Todos los octubres hay un domingo en el que se multiplican las flores , los regalos, los lindos mensajes y se organizan festejos especiales. Las redes se inundan de fotos, abrazos y agradecimientos. Es un día que tiene aroma a ternura y nostalgia. Pero también muchas mujeres lo observan con distancia, con respeto y con amor, pero también con cierta sensación de que ese día no las incluye del todo.
Muchas mujeres no son madres por múltiples motivos: por decisión, por circunstancias, por temas de salud o por caminos que no se dieron. En mi caso, no soy madre y algunos de esos motivos son los que me ubican en este lugar. Sin embargo, esa energía vital que me impulsa a cuidar, acompañar, sostener y construir estuvo y está presente. Esa fuerza interior que muchas mujeres reconocemos —aunque no siempre la nombremos— no desaparece con un órgano que no está, un embarazo que no llega o no prospera, o con un proyecto que no se consolida. Se transforma. Se expande y encuentra otros caminos para manifestarse.
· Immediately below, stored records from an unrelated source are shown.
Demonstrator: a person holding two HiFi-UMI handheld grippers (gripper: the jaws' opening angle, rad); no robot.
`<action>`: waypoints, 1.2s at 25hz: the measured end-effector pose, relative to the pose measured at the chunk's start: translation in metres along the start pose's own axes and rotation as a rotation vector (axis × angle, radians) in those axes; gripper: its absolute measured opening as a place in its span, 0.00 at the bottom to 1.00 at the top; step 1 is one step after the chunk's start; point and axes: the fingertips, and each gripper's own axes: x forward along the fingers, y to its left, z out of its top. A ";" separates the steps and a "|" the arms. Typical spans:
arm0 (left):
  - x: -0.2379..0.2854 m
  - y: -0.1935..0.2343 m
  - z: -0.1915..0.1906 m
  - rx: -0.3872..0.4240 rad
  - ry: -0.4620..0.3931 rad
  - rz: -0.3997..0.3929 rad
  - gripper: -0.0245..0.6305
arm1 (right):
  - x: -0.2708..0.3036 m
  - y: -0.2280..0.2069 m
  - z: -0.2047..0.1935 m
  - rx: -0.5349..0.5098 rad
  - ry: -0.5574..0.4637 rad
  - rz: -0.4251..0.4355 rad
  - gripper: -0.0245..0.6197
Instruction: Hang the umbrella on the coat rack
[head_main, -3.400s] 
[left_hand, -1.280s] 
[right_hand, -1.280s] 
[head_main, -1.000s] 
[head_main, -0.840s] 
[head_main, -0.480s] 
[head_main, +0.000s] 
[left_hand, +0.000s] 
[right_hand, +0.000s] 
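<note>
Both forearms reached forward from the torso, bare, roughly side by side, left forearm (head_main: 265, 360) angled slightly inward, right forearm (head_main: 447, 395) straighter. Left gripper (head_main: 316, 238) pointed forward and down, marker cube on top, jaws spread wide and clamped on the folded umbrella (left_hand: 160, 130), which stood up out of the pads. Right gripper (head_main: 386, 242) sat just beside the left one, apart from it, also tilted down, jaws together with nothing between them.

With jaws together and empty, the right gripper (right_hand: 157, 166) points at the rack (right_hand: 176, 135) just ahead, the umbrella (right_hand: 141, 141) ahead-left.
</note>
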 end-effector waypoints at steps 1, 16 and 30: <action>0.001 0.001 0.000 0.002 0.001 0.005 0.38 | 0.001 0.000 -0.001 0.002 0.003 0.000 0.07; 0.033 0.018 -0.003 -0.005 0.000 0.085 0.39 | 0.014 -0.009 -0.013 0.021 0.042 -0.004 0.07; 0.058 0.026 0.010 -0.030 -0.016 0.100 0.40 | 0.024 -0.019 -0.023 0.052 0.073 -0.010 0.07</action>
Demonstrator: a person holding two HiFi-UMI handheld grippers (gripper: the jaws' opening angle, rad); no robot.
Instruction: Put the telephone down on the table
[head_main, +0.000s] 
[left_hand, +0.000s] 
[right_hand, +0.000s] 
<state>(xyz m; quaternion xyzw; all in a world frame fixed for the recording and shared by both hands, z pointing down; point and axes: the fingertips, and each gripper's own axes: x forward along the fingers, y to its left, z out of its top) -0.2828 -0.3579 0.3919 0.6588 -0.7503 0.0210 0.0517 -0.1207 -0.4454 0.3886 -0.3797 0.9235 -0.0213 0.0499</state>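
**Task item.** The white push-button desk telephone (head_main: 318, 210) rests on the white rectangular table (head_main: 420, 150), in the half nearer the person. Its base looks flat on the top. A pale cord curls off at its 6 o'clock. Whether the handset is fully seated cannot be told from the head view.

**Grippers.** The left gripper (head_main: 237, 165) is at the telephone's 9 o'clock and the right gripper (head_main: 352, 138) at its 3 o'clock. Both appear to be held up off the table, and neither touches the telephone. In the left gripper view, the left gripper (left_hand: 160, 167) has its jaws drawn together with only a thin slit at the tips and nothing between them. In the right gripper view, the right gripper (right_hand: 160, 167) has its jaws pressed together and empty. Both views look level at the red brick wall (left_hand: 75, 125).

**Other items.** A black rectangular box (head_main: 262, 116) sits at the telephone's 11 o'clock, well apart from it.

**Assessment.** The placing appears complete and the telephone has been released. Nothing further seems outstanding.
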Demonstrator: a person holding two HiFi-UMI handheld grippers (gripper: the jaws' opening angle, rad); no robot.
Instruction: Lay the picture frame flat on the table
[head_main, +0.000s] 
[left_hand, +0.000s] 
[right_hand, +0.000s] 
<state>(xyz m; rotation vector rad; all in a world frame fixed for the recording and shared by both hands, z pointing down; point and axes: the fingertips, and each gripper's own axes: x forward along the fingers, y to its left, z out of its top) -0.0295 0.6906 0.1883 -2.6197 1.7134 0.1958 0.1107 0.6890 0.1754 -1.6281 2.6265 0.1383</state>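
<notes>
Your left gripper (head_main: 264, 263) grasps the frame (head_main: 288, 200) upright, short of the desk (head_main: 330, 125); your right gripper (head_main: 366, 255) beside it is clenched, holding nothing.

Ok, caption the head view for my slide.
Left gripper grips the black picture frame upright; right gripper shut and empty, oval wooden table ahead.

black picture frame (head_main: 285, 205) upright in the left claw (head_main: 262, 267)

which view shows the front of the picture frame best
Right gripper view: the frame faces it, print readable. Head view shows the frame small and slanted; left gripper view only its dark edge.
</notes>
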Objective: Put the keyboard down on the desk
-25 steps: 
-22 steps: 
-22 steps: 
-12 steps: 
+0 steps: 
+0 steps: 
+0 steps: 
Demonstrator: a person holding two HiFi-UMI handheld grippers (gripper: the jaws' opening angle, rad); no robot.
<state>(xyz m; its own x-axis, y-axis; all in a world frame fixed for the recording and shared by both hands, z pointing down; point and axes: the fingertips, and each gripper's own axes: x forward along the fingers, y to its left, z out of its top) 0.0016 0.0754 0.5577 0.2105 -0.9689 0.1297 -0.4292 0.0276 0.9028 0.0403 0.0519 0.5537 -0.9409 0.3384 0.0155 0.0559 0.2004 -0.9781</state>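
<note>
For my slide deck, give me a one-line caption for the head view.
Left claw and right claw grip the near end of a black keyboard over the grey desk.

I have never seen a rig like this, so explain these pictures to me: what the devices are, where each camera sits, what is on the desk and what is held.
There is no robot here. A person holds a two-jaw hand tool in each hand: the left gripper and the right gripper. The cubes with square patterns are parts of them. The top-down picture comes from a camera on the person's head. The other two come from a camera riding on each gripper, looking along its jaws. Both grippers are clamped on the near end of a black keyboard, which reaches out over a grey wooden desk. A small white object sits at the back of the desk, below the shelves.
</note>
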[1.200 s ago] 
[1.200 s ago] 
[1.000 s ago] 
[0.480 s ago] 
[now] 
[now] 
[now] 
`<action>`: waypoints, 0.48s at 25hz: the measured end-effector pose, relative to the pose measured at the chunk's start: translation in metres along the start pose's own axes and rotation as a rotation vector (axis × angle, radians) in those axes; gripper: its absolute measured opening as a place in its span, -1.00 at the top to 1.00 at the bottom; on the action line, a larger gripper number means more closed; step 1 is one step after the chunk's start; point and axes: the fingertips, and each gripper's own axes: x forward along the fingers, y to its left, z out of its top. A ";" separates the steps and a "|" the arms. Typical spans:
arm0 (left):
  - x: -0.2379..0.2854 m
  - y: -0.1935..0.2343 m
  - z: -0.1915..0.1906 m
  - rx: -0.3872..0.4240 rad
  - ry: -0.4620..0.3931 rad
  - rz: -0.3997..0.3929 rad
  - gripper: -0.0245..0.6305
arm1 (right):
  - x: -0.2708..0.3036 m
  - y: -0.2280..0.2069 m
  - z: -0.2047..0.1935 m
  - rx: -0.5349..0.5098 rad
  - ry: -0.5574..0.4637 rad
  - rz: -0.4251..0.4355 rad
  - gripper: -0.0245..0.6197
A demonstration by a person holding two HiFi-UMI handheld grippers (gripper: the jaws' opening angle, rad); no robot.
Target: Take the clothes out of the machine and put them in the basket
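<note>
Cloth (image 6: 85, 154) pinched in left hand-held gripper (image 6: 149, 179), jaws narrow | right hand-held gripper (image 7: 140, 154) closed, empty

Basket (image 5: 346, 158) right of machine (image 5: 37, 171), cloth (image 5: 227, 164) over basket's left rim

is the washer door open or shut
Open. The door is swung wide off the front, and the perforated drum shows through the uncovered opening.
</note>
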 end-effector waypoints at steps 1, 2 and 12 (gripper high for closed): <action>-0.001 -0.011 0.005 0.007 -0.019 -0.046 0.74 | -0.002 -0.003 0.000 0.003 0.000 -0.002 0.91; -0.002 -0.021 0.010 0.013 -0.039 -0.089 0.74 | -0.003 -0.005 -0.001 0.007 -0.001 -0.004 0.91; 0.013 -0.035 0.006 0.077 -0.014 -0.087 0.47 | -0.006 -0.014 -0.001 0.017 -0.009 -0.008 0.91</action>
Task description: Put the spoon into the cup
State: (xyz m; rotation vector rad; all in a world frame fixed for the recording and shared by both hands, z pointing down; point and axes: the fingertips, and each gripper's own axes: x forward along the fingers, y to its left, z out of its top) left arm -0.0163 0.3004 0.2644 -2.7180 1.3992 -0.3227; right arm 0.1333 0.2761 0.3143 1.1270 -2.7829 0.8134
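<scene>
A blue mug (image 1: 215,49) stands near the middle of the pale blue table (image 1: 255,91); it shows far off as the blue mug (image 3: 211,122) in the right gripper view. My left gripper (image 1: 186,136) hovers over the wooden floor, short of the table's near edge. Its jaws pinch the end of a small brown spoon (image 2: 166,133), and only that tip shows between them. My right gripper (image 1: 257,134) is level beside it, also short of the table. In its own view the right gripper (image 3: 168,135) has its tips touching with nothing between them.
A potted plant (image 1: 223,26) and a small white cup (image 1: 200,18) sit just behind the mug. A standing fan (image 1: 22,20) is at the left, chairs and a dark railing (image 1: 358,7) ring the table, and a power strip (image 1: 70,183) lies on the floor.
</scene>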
Es que con el tiempo comprendí que la maternidad no se define por el cuerpo, sino por la capacidad de dar vida en el sentido más amplio. Donald Winnicott, pediatra y psicoanalista inglés, hablaba de la “madre suficientemente buena”: aquella que no necesita ser perfecta, sino simplemente estar, sostener, permitir que otro crezca. Y en “El arte de amar”, Erich Fromm, definía el amor materno como el amor incondicional por la vida y por el crecimiento del otro. Jung, por su parte, hablaba del arquetipo de la madre como una energía universal, presente tanto en hombres como en mujeres, asociada a la creación, la protección y la nutrición.
En estos conceptos descubrí y sentí que encontraba palabras para algo que ya sabía desde la experiencia: que maternar es, ante todo, una forma de amar.
Maternar es acompañar procesos, sembrar ideas, contener equipos, inspirar a otros. Es sostener con ternura sin invadir, cuidar sin apropiarse, ofrecer sin esperar. Es mirar con empatía, escuchar con atención, estar disponible para otros desde un lugar de presencia y no de sacrificio. Se puede canalizar ese instinto vital a través del trabajo, de las personas que confían en uno, de proyectos que se generan y se ven crecer. También en los vínculos más cercanos, en amistades, alumnos, en los espacios donde se puede dejar algo que florezca. Maternar no siempre se trata de criar hijos; a veces se trata de ayudar a otros —o a uno mismo— a nacer de nuevo.
Durante años, la sociedad nos hizo creer que no ser madre era sinónimo de incompletud, de egoísmo o de carencia. Que había un único modo de realización femenina y que pasaba por la maternidad biológica. Pero somos muchas las que no fuimos madres y encontramos plenitud en otros gestos, otras entregas, otras formas de dar vida.
Hay maternidades invisibles que sostienen sin pañales ni mamaderas. Mujeres que crían proyectos, acompañan sueños, curan heridas, enseñan, escuchan, guían, contienen. Y todo eso también es maternar. La psicóloga y escritora Clarissa Pinkola Estés dice que toda mujer lleva dentro una “Madre Salvaje”: una fuerza que protege, alimenta, crea y reconstruye. Esa sabiduría instintiva, dice, es la que mantiene viva la especie, no solo desde la biología sino desde el alma. Esa es la maternidad que habita en muchas de nosotras: la que no necesita ser nombrada para existir, la que se expresa en la generosidad, en la empatía, en el deseo profundo de ver crecer algo o a alguien.
Por eso este hoy quiero abrazar a esas mujeres que no aparecen en las publicidades ni en los desayunos con rosas. A las que no fueron madres biológicas, pero que maternan con su tiempo, su escucha, su ejemplo o su creatividad. Porque maternar no es solo traer vida al mundo: es sostenerla, cuidarla, mejorarla. Y en eso, todas las mujeres —de un modo u otro— somos parte.
Maternar también es crear. Y crear, al fin y al cabo, es otra forma de amar. Feliz día para nosotras también.